* _Task statement_
Could you please output all of the records exactly?

* _Exercise input_
────────────────
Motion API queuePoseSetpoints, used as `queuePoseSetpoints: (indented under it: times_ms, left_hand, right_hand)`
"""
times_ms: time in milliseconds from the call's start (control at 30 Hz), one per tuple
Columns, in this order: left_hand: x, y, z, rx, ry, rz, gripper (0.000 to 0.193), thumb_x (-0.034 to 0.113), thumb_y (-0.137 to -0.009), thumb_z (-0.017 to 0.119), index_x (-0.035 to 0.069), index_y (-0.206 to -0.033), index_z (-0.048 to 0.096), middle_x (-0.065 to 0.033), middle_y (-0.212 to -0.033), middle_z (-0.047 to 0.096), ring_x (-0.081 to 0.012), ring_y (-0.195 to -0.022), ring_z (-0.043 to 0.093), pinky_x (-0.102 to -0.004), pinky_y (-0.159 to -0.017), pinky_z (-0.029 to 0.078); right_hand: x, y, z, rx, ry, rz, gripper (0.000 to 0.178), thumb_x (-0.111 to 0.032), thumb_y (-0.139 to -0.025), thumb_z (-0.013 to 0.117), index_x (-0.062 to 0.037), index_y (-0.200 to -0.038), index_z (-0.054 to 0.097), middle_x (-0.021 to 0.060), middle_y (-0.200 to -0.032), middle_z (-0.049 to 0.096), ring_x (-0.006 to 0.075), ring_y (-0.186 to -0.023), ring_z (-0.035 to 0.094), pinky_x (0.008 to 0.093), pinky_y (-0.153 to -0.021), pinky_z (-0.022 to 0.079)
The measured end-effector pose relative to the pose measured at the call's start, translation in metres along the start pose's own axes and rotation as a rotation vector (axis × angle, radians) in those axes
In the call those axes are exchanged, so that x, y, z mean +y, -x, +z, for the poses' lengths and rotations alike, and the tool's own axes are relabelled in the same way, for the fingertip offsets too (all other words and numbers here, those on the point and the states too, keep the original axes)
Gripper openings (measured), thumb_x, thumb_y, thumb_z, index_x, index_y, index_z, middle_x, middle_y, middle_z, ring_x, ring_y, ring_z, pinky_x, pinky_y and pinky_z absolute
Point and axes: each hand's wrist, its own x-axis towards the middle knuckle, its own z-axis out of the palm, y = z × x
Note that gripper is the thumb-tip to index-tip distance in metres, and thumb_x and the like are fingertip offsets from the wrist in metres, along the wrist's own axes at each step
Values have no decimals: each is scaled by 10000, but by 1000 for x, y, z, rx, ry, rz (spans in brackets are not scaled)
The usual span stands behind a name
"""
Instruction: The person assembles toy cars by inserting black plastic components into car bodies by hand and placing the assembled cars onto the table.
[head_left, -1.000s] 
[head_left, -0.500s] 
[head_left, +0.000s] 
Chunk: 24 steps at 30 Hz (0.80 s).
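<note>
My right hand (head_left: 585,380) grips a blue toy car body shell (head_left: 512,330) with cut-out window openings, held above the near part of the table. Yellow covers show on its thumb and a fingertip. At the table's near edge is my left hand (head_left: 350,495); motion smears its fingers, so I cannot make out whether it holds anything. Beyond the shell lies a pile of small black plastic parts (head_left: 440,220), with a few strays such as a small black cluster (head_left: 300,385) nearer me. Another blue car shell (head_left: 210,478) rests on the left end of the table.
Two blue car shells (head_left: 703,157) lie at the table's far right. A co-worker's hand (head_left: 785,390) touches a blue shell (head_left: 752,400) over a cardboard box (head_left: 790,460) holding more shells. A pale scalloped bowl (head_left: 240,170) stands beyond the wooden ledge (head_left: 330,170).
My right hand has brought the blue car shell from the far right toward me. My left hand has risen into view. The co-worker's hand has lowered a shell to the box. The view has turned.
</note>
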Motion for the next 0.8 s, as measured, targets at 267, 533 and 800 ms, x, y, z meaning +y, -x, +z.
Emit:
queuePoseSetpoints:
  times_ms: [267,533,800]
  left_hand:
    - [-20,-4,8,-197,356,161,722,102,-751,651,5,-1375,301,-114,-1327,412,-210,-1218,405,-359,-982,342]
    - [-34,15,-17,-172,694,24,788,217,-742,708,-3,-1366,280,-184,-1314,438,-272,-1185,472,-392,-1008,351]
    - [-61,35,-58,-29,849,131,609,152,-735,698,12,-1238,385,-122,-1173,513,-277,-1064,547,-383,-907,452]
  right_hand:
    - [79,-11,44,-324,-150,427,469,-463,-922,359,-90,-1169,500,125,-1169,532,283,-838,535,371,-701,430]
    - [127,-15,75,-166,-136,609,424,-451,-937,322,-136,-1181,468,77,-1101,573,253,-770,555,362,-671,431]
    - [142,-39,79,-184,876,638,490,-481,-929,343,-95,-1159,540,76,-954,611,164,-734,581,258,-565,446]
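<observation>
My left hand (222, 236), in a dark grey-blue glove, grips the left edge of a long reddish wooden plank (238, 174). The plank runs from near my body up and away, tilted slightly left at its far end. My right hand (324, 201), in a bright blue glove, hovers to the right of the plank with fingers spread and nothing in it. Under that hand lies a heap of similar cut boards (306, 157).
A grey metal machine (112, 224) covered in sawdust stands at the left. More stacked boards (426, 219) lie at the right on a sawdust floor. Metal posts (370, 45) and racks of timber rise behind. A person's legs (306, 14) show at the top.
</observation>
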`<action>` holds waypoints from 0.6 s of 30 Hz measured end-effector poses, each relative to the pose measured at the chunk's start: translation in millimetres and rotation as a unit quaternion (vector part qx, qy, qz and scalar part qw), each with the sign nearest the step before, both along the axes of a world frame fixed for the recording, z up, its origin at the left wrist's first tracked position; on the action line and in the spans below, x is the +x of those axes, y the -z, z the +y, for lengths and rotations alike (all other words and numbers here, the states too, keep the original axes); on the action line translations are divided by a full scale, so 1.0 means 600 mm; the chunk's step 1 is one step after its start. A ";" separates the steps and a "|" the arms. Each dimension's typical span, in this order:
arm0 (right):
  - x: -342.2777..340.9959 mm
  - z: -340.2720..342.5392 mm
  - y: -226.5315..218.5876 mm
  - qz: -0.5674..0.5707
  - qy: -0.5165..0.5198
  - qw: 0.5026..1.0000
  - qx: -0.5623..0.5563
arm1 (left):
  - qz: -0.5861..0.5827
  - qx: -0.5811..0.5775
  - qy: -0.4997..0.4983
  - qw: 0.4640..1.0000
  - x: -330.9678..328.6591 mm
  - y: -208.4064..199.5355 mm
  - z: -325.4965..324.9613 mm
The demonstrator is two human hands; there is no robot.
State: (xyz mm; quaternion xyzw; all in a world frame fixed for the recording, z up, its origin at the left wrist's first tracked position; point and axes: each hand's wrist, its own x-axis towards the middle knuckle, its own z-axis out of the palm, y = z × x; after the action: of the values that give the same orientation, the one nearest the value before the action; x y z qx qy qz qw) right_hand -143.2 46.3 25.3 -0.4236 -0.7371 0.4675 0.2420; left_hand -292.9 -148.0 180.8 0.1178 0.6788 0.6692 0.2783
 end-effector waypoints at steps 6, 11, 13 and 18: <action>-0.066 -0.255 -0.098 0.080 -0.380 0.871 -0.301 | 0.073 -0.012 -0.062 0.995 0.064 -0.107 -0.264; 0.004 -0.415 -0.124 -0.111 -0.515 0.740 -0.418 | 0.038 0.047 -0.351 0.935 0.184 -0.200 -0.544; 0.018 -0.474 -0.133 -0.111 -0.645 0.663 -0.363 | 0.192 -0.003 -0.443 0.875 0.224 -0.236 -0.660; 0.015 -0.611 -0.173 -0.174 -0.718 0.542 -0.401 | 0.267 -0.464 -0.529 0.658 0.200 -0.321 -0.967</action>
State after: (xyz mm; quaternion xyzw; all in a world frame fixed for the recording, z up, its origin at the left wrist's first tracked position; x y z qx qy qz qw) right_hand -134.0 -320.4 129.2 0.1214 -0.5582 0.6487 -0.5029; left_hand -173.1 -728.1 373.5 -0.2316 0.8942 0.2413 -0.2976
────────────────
* _Task solution_
Motion API queuePoseSetpoints, used as `queuePoseSetpoints: (indented under it: times_ms, left_hand, right_hand)`
"""
times_ms: time in milliseconds from the call's start (control at 30 Hz), one per tuple
Columns, in this order: left_hand: x, y, z, rx, ry, rz, gripper (0.000 to 0.193), thumb_x (-0.034 to 0.113), thumb_y (-0.137 to -0.009), thumb_z (-0.017 to 0.119), index_x (-0.035 to 0.069), index_y (-0.206 to -0.033), index_z (-0.048 to 0.096), middle_x (-0.065 to 0.033), middle_y (-0.212 to -0.033), middle_z (-0.047 to 0.096), ring_x (-0.081 to 0.012), ring_y (-0.195 to -0.022), ring_z (-0.043 to 0.093), pinky_x (-0.102 to -0.004), pinky_y (-0.159 to -0.017), pinky_z (-0.029 to 0.078); right_hand: x, y, z, rx, ry, rz, gripper (0.000 to 0.178), thumb_x (-0.111 to 0.032), thumb_y (-0.139 to -0.025), thumb_z (-0.013 to 0.117), index_x (-0.062 to 0.037), index_y (-0.200 to -0.038), index_z (-0.054 to 0.097), middle_x (-0.021 to 0.060), middle_y (-0.200 to -0.032), middle_z (-0.049 to 0.096), ring_x (-0.006 to 0.075), ring_y (-0.186 to -0.023), ring_z (-0.035 to 0.094), pinky_x (0.008 to 0.093), pinky_y (-0.153 to -0.021), pinky_z (-0.022 to 0.079)
The measured end-effector pose relative to the pose measured at the call's start, translation in metres along the start pose's own axes and rotation as a rotation vector (axis × angle, radians) in those axes
In the call those axes are exchanged, so that x, y, z mean +y, -x, +z, for the poses' lengths and rotations alike, and the tool's own axes are relabelled in the same way, for the fingertip offsets too (all other words and numbers here, those on the point and the states too, keep the original axes)
Gripper openings (measured), thumb_x, thumb_y, thumb_z, index_x, index_y, index_z, middle_x, middle_y, middle_z, ring_x, ring_y, ring_z, pinky_x, pinky_y and pinky_z absolute
Point and axes: each hand's wrist, its own x-axis towards the middle knuckle, its own z-axis out of the palm, y = z × x
Note that gripper is the thumb-tip to index-tip distance in metres, and thumb_x and the like are fingertip offsets from the wrist in metres, along the wrist's own axes at each step
Values have no decimals: each is scaled by 10000, but by 1000 for x, y, z, rx, ry, rz (spans in brackets are not scaled)
The usual span stands behind a name
"""
Instruction: The person assembles toy cars by inserting black plastic components into car bodies by hand and placing the assembled cars onto the table.
[head_left, -1.000s] 
[head_left, -0.500s] 
[head_left, +0.000s] 
Chunk: 24 steps at 30 Hz (0.80 s).
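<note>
My right hand (head_left: 585,380) grips a blue toy car body shell (head_left: 512,330) with cut-out window openings, held above the near part of the table. Yellow covers show on its thumb and a fingertip. At the table's near edge is my left hand (head_left: 350,495); motion smears its fingers, so I cannot make out whether it holds anything. Beyond the shell lies a pile of small black plastic parts (head_left: 440,220), with a few strays such as a small black cluster (head_left: 300,385) nearer me. Another blue car shell (head_left: 210,478) rests on the left end of the table.
Two blue car shells (head_left: 703,157) lie at the table's far right. A co-worker's hand (head_left: 785,390) touches a blue shell (head_left: 752,400) over a cardboard box (head_left: 790,460) holding more shells. A pale scalloped bowl (head_left: 240,170) stands beyond the wooden ledge (head_left: 330,170).
My right hand has brought the blue car shell from the far right toward me. My left hand has risen into view. The co-worker's hand has lowered a shell to the box. The view has turned.
</note>
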Motion for the next 0.8 s, as measured, targets at 267, 533 and 800 ms, x, y, z meaning +y, -x, +z.
Emit:
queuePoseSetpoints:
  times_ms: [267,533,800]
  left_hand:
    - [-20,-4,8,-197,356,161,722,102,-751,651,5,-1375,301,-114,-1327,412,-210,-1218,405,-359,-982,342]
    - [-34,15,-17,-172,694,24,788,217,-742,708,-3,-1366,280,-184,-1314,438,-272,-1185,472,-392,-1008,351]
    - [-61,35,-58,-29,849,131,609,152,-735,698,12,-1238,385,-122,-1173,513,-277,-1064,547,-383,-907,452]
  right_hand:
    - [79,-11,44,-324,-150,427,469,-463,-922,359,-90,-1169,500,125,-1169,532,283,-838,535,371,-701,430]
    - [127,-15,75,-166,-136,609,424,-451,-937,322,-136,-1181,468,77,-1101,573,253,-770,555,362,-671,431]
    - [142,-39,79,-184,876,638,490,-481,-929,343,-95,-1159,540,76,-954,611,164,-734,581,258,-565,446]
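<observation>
My left hand (222, 236), in a dark grey-blue glove, grips the left edge of a long reddish wooden plank (238, 174). The plank runs from near my body up and away, tilted slightly left at its far end. My right hand (324, 201), in a bright blue glove, hovers to the right of the plank with fingers spread and nothing in it. Under that hand lies a heap of similar cut boards (306, 157).
A grey metal machine (112, 224) covered in sawdust stands at the left. More stacked boards (426, 219) lie at the right on a sawdust floor. Metal posts (370, 45) and racks of timber rise behind. A person's legs (306, 14) show at the top.
</observation>
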`<action>` holds waypoints from 0.6 s of 30 Hz measured end-effector poses, each relative to the pose measured at the chunk's start: translation in millimetres and rotation as a unit quaternion (vector part qx, qy, qz and scalar part qw), each with the sign nearest the step before, both along the axes of a world frame fixed for the recording, z up, its origin at the left wrist's first tracked position; on the action line and in the spans below, x is the +x of those axes, y the -z, z the +y, for lengths and rotations alike (all other words and numbers here, the states too, keep the original axes); on the action line translations are divided by a full scale, so 1.0 means 600 mm; the chunk's step 1 is one step after its start. A ";" separates the steps and a "|" the arms. Each dimension's typical span, in this order:
arm0 (right):
  - x: -342.2777..340.9959 mm
  - z: -340.2720..342.5392 mm
  - y: -226.5315..218.5876 mm
  - qz: -0.5674..0.5707
  - qy: -0.5165..0.5198
  - qw: 0.5026..1.0000
  - qx: -0.5623..0.5563
arm1 (left):
  - qz: -0.5861..0.5827
  - qx: -0.5811..0.5775
  - qy: -0.4997..0.4983
  - qw: 0.4640..1.0000
  - x: -330.9678..328.6591 mm
  - y: -208.4064..199.5355 mm
  - z: -325.4965..324.9613 mm
The demonstrator is two human hands; there is no robot.
State: (xyz mm; quaternion xyzw; all in a world frame fixed for the recording, z up, its origin at the left wrist's first tracked position; point and axes: each hand's wrist, its own x-axis towards the middle knuckle, its own z-axis out of the palm, y = z × x; after the action: of the values that give the same orientation, the one nearest the value before the action; x y z qx qy qz qw) right_hand -143.2 46.3 25.3 -0.4236 -0.7371 0.4675 0.2420; left_hand -292.9 -148.0 180.8 0.1178 0.6788 0.6692 0.2783
 end-effector waypoints at steps 6, 11, 13 and 18: <action>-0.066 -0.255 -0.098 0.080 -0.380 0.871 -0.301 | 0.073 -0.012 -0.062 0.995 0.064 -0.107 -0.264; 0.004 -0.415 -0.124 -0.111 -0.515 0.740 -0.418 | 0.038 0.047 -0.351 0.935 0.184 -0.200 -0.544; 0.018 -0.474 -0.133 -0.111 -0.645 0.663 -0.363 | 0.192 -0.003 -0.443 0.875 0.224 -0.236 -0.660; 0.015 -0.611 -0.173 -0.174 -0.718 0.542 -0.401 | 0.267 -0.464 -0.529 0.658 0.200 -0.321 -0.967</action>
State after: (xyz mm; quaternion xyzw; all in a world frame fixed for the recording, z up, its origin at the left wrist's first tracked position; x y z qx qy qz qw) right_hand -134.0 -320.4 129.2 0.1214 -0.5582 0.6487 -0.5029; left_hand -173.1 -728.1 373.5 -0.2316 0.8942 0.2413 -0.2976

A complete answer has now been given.